COMMONWEALTH OF PENNSYLVANIA
OFFICE OF ATTORNEY GENERAL

October 5, 2016

RE:   Public Utility Commission Regulation # 57-304

TO:   Bohdan R. Pankiw
Chief Counsel
Public Utility Commission

FROM:  Amy M. Elliott
Chief Deputy Attorney General
Legal Review Section

 This office is in receipt of the Commission's September 29, 2016, response to our September 1, 2016, tolling memorandum. Having reviewed the Commission's correspondence, we hereby direct the Commission to amend the definition of ''utility'' in Section 75.1 to read as follows:

Utility—a business, person or entity whose primary purpose, character, or nature is the generation, transmission, distribution or sale of electricity at wholesale or retail. This term excludes building or facility owners or operators that manage the internal distribution system serving such building or facility and that supply electric power and other related power services to occupants of the building or facility.

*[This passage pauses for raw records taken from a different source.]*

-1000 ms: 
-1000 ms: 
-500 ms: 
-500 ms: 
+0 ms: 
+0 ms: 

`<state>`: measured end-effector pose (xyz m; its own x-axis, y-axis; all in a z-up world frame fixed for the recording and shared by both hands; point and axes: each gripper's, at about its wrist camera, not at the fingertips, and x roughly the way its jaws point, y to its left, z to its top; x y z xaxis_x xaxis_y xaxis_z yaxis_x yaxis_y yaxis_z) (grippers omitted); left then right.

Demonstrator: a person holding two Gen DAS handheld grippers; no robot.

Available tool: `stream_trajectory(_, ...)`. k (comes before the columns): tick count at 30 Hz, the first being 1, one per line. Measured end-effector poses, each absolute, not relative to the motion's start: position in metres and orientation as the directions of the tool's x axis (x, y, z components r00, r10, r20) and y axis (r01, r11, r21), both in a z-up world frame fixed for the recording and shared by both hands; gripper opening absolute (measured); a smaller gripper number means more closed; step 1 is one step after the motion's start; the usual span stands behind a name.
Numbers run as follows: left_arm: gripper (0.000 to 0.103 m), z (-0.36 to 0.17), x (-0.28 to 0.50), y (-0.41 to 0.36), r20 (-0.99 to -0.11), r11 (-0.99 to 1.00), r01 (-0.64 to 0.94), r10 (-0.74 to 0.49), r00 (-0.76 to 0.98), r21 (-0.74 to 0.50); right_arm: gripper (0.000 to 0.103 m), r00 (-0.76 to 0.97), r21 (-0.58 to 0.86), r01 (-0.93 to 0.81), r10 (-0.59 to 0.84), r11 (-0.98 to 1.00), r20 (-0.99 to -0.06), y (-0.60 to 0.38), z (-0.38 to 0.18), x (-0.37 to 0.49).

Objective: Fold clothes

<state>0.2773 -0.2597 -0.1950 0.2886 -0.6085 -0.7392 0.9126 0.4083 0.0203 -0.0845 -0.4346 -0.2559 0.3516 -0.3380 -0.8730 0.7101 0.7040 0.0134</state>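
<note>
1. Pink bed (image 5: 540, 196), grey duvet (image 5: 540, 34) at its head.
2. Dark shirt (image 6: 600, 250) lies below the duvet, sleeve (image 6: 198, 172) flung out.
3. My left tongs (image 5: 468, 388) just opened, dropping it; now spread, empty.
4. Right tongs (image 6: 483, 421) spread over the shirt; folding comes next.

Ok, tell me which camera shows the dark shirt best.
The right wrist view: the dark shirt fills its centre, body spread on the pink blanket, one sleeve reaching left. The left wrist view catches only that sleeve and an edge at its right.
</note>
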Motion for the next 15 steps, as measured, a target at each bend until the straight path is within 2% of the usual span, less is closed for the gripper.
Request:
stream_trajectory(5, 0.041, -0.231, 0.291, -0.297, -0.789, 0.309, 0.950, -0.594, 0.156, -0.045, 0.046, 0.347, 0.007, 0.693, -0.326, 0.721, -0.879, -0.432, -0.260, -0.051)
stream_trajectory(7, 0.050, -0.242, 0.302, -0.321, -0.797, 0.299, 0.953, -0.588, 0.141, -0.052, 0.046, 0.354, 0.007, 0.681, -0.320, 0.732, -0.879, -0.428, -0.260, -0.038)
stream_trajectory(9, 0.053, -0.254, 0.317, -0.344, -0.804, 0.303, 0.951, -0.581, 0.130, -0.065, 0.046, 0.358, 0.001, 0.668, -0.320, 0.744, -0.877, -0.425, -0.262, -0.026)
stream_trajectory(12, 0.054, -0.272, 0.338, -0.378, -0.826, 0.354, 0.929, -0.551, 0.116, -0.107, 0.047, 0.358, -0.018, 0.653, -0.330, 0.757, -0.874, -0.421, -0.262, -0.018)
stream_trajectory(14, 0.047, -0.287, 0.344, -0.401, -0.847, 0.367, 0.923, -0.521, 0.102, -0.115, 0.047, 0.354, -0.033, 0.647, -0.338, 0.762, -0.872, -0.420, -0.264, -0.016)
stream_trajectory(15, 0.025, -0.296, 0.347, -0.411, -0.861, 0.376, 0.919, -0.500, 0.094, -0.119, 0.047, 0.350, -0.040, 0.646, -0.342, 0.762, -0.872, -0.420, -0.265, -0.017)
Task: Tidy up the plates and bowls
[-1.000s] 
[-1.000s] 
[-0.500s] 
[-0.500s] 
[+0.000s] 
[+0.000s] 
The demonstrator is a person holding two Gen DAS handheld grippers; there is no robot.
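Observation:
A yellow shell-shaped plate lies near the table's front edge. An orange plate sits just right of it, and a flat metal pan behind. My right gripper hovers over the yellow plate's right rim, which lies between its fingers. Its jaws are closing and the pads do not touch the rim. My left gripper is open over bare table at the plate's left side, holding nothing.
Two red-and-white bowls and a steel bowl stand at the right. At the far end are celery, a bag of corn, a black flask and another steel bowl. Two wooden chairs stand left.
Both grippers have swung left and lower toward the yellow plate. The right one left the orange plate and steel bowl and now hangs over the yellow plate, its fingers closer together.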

 In consideration of the foregoing, this regulation is hereby approved for form and legality, contingent upon the adoption of this revised definition by the Commission at a Commission Public Meeting as soon as is practical.

 Public Utility Commission
52 Pa. Code Ch. 75
Implementation of the Alternative Energy
 Portfolio Standards Act of 2004
FINAL FORM

AME:mlm
SR-75554-C1ZW

cc: Leslie A. Lewis Johnson, Esq.

[Pa.B. Doc. No. 16-1989. Filed for public inspection November 18, 2016, 9:00 a.m.]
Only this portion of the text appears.